The study looked at 286 patients with creatinine levels in the normal range who underwent colonoscopy or sigmoidoscopy with use of OSPS preparation. Most patients were white with an average age of 68; 2/3 were women and none had a history of kidney disease. All followed a standard dietary and phosphate solution preparation the day before the procedure. The study ran from 1998 to 2005 and was followed up for one year to determine effects on renal function. Patients were compared with a control group of 125 patients. Although both groups had similar baseline characteristics, they had significantly different renal function at six months. In an accompanying editorial, Hemant K. Roy, MD, from Feinberg School of Medicine, Evanston-Northwestern Healthcare in Evanston, Illinois, and Laura K. Bianchi, MD, call these findings "alarming," although they need confirmation. Khurana and his team found that its use was associated with a six percent drop in kidney function six months later; that figure rose to eight percent one year later. "This magnitude of loss of kidney function is significant," said Khurana.
In 2006, the U.S. Food and Drug Administration (FDA) put a black-box warning on the OSPS, recommending it be "used with caution" among patients with impaired kidney function due to its high phosphate content. However, the latest finding extends that concern to patients with no previous history of kidney trouble. According to the American Cancer Society, colorectal cancer ranks third in the US in terms of cancer diagnoses among both men and women. The organization estimates that about 150,000 people will develop the disease this year alone.

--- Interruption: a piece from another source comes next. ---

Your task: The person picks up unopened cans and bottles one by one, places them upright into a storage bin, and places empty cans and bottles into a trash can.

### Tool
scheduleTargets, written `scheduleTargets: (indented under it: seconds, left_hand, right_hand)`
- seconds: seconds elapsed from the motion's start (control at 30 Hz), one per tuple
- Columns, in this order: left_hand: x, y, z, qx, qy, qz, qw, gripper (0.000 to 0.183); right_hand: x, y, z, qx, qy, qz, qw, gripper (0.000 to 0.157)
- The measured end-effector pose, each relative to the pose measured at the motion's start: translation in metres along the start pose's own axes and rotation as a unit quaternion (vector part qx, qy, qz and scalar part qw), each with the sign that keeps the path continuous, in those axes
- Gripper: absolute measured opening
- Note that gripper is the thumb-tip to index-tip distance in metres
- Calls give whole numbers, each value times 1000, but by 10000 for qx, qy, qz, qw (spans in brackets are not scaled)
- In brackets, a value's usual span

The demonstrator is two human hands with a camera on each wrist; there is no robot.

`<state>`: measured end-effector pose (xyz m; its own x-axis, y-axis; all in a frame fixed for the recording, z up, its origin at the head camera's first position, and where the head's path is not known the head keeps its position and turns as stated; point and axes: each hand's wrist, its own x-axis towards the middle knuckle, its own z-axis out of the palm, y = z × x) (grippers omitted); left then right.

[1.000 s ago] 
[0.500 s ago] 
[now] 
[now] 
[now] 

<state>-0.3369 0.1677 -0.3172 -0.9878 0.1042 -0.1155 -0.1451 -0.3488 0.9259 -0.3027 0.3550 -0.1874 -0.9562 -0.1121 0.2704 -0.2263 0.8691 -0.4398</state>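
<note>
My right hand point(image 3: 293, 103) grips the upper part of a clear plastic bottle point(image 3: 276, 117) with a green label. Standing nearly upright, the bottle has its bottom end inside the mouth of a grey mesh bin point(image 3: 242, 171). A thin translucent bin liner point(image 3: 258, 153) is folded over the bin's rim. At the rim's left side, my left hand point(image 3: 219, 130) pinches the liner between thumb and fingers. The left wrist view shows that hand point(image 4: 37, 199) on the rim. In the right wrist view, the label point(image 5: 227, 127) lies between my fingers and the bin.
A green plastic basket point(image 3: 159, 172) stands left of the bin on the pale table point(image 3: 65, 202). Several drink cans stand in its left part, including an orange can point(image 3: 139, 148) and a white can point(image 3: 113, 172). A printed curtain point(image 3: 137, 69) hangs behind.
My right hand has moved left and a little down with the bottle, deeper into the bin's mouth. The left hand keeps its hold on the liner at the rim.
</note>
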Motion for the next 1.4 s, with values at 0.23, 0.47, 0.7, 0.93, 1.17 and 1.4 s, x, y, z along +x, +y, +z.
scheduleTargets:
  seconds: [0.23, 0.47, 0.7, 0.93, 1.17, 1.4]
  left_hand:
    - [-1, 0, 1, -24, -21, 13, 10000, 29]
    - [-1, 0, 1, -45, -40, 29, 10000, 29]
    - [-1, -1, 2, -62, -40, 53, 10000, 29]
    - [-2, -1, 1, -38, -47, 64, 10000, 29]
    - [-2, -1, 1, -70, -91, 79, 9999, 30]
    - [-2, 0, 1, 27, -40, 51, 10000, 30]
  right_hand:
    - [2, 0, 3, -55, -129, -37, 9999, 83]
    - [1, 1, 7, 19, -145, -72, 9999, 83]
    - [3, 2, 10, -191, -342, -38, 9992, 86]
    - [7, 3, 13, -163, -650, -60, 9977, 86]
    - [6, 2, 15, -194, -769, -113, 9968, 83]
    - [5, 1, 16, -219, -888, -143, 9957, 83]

Colonoscopy is recommended for men and women over the age of 50 every 10 years to screen for polyps and other signs of colorectal cancer. Those in high-risk groups are encouraged to undergo screenings at earlier. Colonscopy involves the insertion of a slender, flexible lighted tube, fitted with a video camera, throughout the entire colon. Sigmoidoscopy uses a similar but shorter tube to examine the lower colon. Patients must avoid solid foods the day before the procedure and must also take a bowel cleansing liquid to empty the colon. The solution and tablets have been the preparations of choice because they are convenient, available without prescription, and require less clear liquid consumption than the polyethylene glycol solution.